Inside the tC is cleanly laid out with big, easy to use knobs for the major stereo and climate controls. The large sunroof let in plenty of light, making it feel even roomier. The front seats were comfortable and supportive through fast corners. Standard features include a good-sounding sport tuned exhaust, 18-inch wheels, eight air bags, stability control, and an eight-speaker audio system with steering wheel mounted controls, and USB and AUX ports.
For those who want even more performance, Scion offers a wide range of Toyota Racing Development parts for the tC, including lowering springs, 19-inch alloy wheels, bigger brakes, a quick shifter, sway bars, a performance exhaust and a cold air intake system. Most buyers should be more than satisfied with the stock car, however.
Since the Scion tC was introduced seven years ago, the competition in the affordable compact coupe has increased significantly. Viable alternatives now include the Kia Forte Koup and the Honda Civic Si. For a little more money, the Hyundai Genesis Coupe offers a surprisingly higher level of performance.

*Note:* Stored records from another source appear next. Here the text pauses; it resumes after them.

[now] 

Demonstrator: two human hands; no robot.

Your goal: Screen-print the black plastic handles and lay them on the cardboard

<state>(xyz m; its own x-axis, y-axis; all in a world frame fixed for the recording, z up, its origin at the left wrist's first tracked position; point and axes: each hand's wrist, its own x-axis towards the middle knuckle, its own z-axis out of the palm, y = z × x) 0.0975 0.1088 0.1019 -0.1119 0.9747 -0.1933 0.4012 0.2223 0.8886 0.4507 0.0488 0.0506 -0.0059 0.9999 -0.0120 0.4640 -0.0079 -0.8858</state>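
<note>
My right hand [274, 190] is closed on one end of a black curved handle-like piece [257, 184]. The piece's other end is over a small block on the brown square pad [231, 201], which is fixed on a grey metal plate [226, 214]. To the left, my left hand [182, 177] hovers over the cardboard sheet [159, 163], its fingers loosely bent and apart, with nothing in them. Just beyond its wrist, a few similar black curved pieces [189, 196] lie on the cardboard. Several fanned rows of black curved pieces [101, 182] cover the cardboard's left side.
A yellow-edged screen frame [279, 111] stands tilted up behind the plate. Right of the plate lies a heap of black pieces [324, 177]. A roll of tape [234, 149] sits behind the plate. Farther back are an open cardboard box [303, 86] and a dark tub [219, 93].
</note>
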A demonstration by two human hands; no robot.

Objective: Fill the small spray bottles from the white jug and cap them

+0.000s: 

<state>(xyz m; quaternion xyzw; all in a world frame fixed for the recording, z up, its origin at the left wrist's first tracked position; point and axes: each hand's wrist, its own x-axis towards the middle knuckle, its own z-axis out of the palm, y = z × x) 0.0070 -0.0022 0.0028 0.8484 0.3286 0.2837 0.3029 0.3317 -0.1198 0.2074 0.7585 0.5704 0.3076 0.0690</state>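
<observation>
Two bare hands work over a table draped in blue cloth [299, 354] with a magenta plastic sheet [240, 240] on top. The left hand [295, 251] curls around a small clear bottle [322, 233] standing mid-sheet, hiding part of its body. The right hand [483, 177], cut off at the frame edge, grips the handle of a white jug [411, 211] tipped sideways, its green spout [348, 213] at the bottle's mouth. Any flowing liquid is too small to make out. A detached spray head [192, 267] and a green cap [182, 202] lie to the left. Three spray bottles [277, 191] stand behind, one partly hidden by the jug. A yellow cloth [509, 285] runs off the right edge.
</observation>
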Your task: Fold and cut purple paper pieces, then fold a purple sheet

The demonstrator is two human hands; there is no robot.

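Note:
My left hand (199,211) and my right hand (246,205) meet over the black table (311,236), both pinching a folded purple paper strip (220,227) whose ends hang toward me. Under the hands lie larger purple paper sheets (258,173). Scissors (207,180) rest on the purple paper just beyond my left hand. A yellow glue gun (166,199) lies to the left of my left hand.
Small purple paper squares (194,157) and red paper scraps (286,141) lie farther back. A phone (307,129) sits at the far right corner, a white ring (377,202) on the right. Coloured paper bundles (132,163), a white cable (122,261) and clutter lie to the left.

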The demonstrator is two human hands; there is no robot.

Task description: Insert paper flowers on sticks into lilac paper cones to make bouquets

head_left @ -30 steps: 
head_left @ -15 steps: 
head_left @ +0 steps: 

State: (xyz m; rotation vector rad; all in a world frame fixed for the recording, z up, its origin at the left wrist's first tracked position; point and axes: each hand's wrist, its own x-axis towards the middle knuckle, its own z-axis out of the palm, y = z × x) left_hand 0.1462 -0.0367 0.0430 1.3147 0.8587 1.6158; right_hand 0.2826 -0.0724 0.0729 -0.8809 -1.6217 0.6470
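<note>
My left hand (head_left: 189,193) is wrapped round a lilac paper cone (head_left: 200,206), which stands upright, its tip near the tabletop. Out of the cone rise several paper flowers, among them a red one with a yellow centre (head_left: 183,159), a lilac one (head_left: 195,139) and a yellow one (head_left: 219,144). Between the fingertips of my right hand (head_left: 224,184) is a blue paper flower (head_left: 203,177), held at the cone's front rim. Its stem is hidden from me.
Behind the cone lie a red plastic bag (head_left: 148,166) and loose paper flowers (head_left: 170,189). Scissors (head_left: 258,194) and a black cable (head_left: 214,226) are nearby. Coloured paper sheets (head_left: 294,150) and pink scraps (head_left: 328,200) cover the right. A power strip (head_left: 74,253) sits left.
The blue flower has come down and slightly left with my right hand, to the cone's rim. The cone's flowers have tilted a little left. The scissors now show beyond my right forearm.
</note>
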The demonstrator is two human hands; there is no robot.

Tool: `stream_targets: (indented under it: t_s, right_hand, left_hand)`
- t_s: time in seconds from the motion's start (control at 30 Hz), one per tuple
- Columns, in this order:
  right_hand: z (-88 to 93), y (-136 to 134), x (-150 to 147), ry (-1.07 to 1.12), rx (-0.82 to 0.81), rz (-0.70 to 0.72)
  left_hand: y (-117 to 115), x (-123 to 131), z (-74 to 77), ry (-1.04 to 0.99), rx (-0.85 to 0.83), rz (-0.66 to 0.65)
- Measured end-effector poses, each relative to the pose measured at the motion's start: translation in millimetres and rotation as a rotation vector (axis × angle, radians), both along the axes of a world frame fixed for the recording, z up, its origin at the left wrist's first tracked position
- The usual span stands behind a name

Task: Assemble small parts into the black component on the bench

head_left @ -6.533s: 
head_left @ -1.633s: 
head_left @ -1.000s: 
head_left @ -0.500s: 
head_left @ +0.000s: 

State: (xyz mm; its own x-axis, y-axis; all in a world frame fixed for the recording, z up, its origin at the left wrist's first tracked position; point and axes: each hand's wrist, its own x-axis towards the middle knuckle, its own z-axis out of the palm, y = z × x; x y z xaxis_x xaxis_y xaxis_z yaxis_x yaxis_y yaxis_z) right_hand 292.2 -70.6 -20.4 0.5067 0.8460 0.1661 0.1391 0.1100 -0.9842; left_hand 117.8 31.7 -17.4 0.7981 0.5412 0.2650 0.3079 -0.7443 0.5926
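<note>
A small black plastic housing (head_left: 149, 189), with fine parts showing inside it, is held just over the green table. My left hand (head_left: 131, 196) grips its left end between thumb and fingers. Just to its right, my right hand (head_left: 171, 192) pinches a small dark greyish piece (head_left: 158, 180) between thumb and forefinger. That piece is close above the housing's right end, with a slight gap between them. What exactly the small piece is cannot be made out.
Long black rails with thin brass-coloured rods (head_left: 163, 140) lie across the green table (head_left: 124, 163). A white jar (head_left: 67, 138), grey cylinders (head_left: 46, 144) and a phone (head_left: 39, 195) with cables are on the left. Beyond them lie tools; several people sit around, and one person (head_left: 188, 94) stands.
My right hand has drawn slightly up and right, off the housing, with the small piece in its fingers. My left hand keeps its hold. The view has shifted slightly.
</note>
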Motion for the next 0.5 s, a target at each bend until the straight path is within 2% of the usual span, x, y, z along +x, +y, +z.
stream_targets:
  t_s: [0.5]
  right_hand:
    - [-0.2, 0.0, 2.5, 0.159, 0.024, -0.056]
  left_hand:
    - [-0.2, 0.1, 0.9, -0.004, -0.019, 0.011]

Affordable compact sedans also look better than before, especially all new Huyndai Elentra and Chevrolet Cruze, which is the most attractive small four-door that General Motors has every produced.
But with this year's changes, the Scion tC is still a top contender for those who want style, performance and economy at a reasonable price.
• Model: 2011 tC.
• Manufacturer: Scion.
• Class: Compact.
• Layout: Front engine, front-wheel-drive.
• Style: Three door, five-passenger car.
• Powertrain: 2.5-liter inline 4 (180 hp, 173 lbs-ft).
• Transmissions: Six-speed manual; six-speed automatic.